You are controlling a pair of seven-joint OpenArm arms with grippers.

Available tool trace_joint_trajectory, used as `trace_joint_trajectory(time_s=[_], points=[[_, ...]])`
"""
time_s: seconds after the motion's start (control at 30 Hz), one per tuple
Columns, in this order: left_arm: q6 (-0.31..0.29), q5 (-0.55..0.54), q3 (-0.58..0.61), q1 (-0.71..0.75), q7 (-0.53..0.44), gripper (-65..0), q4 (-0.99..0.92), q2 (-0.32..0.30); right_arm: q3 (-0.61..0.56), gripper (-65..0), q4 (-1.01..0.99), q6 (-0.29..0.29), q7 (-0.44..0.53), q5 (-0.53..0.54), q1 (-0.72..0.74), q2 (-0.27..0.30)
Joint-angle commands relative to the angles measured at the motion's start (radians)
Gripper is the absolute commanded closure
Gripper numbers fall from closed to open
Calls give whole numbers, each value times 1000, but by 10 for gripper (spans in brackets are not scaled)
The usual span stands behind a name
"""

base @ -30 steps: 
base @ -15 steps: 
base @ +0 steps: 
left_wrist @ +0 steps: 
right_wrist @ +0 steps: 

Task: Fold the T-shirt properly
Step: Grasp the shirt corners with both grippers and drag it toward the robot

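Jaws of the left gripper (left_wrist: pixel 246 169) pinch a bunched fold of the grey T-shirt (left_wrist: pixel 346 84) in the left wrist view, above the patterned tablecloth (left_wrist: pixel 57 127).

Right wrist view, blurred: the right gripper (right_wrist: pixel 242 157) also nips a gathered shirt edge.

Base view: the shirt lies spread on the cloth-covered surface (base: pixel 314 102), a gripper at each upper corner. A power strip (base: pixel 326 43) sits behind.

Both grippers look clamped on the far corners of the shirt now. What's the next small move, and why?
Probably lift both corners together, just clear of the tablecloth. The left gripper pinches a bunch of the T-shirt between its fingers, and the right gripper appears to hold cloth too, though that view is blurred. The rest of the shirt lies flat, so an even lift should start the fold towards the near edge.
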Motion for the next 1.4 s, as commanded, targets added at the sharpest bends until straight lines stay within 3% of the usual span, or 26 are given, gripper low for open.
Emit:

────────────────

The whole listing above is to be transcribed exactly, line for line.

=== EXERCISE ANSWER ===
You are controlling a pair of seven-joint OpenArm arms with grippers.

Available tool trace_joint_trajectory, used as `trace_joint_trajectory(time_s=[_], points=[[_, ...]])`
"""
time_s: seconds after the motion's start (control at 30 Hz), one per tuple
Columns, in this order: left_arm: q6 (-0.31..0.29), q5 (-0.55..0.54), q3 (-0.58..0.61), q1 (-0.71..0.75), q7 (-0.53..0.44), gripper (-65..0), q4 (-0.99..0.92), q2 (-0.32..0.30); right_arm: q3 (-0.61..0.56), gripper (-65..0), q4 (-1.01..0.99), q6 (-0.29..0.29), q7 (-0.44..0.53), q5 (-0.53..0.54), q1 (-0.72..0.74), q2 (-0.27..0.30)
Joint-angle commands relative to the angles measured at the motion's start (radians)
Gripper is the absolute commanded closure
Gripper numbers fall from closed to open
Calls give whole numbers, each value times 1000, but by 10 for gripper (spans in brackets are not scaled)
The usual span stands behind a name
"""

base @ -30 steps: 
base @ -15 steps: 
base @ +0 steps: 
left_wrist @ +0 steps: 
right_wrist @ +0 steps: 

Task: Fold the T-shirt properly
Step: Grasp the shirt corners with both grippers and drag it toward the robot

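Jaws of the left gripper (left_wrist: pixel 246 169) pinch a bunched fold of the grey T-shirt (left_wrist: pixel 346 84) in the left wrist view, above the patterned tablecloth (left_wrist: pixel 57 127).

Right wrist view, blurred: the right gripper (right_wrist: pixel 242 157) also nips a gathered shirt edge.

Base view: the shirt lies spread on the cloth-covered surface (base: pixel 314 102), a gripper at each upper corner. A power strip (base: pixel 326 43) sits behind.

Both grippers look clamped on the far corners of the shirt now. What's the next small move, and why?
Probably lift both corners together, just clear of the tablecloth. The left gripper pinches a bunch of the T-shirt between its fingers, and the right gripper appears to hold cloth too, though that view is blurred. The rest of the shirt lies flat, so an even lift should start the fold towards the near edge.
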Motion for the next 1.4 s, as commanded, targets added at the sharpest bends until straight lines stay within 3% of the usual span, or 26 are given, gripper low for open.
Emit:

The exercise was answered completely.